## [EXERCISE OBJECTIVE]
Begin at the line with "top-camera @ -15" and set down each line exactly until the listing ends. Images stay out.

## [DATASET CONTENT]
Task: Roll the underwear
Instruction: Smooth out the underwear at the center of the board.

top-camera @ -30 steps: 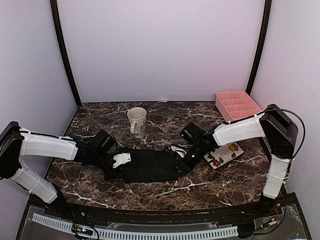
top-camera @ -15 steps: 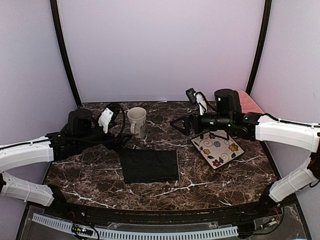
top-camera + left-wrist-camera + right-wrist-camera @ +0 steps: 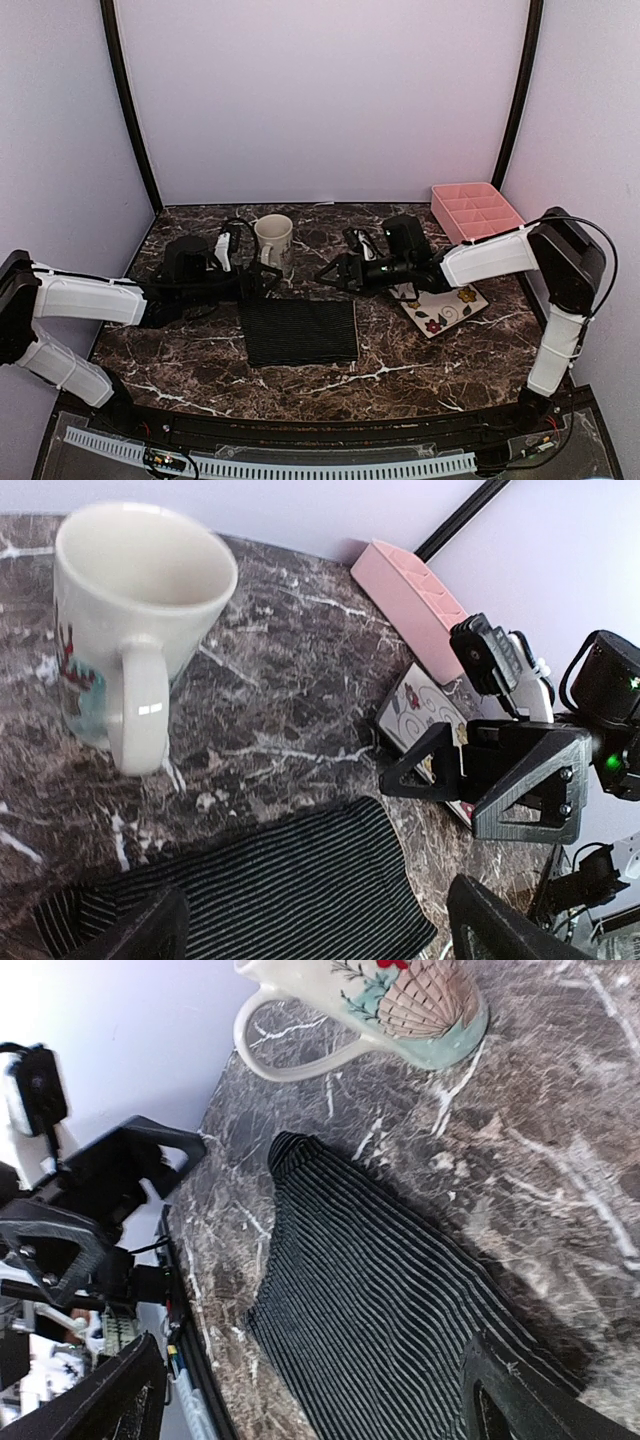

## [SOLUTION FOR THIS TASK]
top-camera @ -15 steps: 
top-camera + left-wrist-camera + right-wrist-camera @ +0 steps: 

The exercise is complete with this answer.